TASK TO COMPLETE: Keep the images out while you set down the data exactly.

DATA PROVIDED:
=== Begin Enclosure ===

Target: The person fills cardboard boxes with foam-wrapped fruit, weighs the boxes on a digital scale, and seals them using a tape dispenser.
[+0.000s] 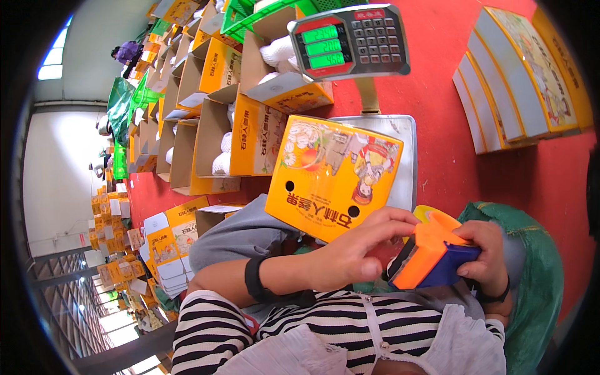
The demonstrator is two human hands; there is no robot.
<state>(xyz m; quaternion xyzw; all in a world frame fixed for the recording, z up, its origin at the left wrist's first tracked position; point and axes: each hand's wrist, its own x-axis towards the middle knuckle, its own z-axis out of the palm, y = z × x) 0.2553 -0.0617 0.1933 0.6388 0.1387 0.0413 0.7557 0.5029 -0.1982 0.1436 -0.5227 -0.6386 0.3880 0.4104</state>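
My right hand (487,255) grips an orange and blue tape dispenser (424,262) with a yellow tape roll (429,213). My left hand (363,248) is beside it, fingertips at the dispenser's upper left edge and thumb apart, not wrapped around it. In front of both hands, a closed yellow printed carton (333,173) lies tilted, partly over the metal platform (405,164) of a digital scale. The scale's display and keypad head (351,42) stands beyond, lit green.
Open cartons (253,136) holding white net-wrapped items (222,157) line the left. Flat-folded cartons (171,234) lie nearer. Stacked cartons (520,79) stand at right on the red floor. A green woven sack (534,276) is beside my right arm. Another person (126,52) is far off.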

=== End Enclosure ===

SOLUTION TO THE EXERCISE:
Target: The person fills cardboard boxes with foam-wrapped fruit, weighs the boxes on a digital scale, and seals them using a tape dispenser.
[+0.000s] 
The demonstrator is two human hands; there is no robot.
<state>(xyz m; quaternion xyzw; all in a world frame fixed for the recording, z up, its origin at the left wrist's first tracked position; point and axes: each hand's wrist, its own x-axis towards the middle knuckle, its own z-axis out of the palm, y = z × x) 0.2553 -0.0617 0.1933 0.6388 0.1387 0.0413 0.7557 0.5029 -0.1982 0.1436 -0.5227 -0.6386 0.3880 0.4104</state>
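My right hand (487,255) grips an orange and blue tape dispenser (424,262) with a yellow tape roll (429,213). My left hand (363,248) is beside it, fingertips at the dispenser's upper left edge and thumb apart, not wrapped around it. In front of both hands, a closed yellow printed carton (333,173) lies tilted, partly over the metal platform (405,164) of a digital scale. The scale's display and keypad head (351,42) stands beyond, lit green.
Open cartons (253,136) holding white net-wrapped items (222,157) line the left. Flat-folded cartons (171,234) lie nearer. Stacked cartons (520,79) stand at right on the red floor. A green woven sack (534,276) is beside my right arm. Another person (126,52) is far off.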

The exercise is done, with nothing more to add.